Segment Start: The records

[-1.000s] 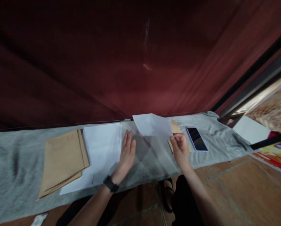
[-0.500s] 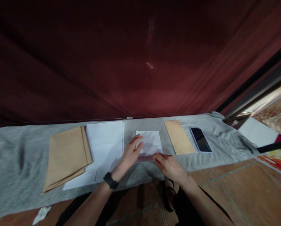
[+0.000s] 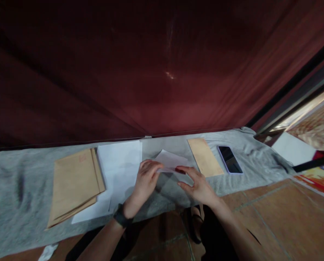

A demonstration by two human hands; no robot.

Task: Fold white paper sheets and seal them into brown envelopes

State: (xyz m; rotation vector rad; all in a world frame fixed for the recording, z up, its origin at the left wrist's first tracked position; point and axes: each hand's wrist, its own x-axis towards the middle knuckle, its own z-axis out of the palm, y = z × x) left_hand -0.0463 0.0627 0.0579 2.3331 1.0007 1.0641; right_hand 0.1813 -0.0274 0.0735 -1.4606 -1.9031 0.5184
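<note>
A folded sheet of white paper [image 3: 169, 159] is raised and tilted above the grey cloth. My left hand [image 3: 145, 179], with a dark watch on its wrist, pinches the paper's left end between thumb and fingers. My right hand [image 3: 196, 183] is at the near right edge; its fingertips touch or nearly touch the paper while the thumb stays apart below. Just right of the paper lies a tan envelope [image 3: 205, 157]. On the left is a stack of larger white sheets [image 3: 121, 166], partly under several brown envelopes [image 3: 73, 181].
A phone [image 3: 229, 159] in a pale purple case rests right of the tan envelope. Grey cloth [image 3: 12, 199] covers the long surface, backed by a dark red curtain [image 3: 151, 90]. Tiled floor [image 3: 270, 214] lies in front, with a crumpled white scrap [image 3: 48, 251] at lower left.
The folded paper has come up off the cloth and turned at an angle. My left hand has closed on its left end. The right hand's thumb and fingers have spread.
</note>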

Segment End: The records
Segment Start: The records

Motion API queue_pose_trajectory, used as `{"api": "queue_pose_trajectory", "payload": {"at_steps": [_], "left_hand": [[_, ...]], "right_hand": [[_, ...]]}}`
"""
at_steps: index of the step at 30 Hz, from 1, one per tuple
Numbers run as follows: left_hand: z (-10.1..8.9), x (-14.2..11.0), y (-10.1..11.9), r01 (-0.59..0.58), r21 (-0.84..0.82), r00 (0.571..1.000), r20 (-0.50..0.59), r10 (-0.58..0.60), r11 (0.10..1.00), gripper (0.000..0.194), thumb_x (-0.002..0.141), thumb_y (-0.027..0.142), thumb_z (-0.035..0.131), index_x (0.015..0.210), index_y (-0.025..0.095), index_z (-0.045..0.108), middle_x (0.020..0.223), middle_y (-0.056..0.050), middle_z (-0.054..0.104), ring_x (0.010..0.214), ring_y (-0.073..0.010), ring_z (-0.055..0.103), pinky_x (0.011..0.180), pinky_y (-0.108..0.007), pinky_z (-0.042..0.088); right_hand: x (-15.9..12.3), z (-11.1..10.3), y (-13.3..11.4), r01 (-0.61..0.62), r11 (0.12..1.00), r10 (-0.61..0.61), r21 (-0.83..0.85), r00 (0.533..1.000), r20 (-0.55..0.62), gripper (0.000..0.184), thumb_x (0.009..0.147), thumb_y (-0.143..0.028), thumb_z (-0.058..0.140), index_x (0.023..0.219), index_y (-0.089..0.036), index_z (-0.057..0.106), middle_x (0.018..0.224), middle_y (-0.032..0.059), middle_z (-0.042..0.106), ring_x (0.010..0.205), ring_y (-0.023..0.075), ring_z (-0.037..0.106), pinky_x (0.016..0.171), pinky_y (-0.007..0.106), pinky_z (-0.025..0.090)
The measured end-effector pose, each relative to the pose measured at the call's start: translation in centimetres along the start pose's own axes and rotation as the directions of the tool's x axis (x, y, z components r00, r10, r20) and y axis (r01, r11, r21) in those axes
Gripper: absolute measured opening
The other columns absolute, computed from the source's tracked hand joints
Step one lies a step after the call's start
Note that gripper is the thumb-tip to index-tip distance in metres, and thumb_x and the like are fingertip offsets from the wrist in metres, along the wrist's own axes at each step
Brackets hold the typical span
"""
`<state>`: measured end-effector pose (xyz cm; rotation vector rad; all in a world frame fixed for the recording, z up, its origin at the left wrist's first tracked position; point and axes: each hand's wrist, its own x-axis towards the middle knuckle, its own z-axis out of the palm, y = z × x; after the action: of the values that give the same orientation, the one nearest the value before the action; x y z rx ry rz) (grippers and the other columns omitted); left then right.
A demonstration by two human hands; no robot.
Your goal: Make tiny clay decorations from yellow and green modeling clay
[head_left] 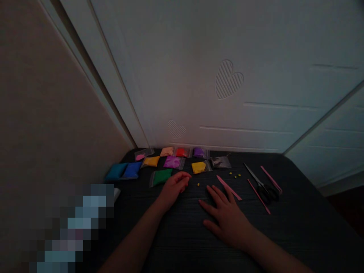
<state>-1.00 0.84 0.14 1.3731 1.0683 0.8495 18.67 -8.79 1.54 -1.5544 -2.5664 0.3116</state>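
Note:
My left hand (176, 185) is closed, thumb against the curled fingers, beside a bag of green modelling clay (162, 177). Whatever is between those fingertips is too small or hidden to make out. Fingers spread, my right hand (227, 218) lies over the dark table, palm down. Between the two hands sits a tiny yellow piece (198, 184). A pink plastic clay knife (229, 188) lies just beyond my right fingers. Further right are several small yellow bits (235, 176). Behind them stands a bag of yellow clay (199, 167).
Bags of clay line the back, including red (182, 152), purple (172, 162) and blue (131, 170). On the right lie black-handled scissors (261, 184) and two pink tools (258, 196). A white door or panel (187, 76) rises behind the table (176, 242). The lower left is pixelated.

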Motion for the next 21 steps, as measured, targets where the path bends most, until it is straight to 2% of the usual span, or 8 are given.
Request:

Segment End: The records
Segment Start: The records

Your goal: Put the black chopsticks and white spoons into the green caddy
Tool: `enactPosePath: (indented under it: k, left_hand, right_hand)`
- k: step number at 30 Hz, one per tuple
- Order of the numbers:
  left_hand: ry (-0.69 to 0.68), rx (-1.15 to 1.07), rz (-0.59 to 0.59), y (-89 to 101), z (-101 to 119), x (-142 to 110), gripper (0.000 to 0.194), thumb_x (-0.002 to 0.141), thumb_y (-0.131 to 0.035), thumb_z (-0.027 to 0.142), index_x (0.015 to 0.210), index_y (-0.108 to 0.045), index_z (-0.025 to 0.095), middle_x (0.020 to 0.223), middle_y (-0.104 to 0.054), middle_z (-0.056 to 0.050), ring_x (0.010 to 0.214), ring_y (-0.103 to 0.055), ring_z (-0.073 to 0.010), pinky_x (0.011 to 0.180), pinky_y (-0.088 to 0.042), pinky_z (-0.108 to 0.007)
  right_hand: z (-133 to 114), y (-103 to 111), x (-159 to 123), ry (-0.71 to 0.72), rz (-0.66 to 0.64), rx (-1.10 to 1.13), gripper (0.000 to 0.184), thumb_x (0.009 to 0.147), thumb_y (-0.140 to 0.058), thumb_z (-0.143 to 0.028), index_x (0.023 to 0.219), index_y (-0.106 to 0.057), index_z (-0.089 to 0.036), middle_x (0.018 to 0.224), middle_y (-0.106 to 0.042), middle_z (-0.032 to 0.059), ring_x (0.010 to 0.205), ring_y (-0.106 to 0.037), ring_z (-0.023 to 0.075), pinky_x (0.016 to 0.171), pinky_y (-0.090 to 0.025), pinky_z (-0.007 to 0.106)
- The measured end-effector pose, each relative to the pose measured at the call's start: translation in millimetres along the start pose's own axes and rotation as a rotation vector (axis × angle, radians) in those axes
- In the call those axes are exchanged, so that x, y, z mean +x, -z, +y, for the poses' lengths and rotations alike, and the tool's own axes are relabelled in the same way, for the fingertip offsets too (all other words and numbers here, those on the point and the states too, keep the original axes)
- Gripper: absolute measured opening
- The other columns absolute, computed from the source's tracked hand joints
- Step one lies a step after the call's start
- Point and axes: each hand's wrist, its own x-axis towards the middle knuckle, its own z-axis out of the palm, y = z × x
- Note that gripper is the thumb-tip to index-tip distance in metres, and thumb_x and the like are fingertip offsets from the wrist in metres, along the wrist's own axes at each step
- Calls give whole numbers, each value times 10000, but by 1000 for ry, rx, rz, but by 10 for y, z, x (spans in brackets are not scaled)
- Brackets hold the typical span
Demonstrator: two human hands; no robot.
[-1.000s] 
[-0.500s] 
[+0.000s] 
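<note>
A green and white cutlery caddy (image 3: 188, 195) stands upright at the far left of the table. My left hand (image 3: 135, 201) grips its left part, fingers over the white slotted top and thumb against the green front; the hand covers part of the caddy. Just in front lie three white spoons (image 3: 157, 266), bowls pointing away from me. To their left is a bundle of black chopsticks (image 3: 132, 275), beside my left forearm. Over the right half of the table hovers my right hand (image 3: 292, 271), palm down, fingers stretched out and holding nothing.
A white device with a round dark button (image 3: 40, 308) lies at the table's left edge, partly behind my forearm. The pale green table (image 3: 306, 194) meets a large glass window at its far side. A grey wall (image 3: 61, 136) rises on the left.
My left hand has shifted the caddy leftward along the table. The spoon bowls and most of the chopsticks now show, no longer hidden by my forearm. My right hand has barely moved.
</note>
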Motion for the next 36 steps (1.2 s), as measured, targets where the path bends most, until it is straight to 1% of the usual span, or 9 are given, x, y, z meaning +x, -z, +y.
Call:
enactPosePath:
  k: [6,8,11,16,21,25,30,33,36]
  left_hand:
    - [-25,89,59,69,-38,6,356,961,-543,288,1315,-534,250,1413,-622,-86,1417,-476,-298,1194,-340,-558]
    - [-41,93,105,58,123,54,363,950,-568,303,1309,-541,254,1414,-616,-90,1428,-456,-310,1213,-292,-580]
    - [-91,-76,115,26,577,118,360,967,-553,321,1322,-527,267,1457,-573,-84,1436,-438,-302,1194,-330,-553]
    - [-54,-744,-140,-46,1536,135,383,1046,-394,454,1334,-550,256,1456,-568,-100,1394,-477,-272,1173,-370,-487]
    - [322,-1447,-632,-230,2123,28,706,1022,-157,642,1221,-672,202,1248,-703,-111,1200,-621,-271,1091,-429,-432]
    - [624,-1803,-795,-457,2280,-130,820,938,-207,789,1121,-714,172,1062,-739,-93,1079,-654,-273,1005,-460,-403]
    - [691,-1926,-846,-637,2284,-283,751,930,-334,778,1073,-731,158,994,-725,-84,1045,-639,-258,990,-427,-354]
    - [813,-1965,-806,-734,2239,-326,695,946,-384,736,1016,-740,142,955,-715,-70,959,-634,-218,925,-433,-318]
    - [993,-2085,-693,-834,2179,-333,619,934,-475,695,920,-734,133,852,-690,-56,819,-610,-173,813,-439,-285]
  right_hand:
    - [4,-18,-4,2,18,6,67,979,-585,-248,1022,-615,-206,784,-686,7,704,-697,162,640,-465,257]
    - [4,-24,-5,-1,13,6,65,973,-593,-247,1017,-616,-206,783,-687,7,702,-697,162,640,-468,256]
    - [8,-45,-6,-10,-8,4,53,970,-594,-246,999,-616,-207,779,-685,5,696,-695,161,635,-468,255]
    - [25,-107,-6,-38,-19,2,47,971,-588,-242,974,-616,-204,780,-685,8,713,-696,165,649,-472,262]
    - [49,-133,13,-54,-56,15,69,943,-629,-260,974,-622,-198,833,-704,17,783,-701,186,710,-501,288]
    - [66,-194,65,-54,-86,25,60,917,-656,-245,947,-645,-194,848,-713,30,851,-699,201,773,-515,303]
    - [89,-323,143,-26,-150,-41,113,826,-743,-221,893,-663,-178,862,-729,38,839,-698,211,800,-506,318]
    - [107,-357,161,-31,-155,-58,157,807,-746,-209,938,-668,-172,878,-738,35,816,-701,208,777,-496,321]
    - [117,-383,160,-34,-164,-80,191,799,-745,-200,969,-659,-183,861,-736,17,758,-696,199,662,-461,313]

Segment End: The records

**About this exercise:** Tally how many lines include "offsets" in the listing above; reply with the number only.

**Answer for this exercise:** 3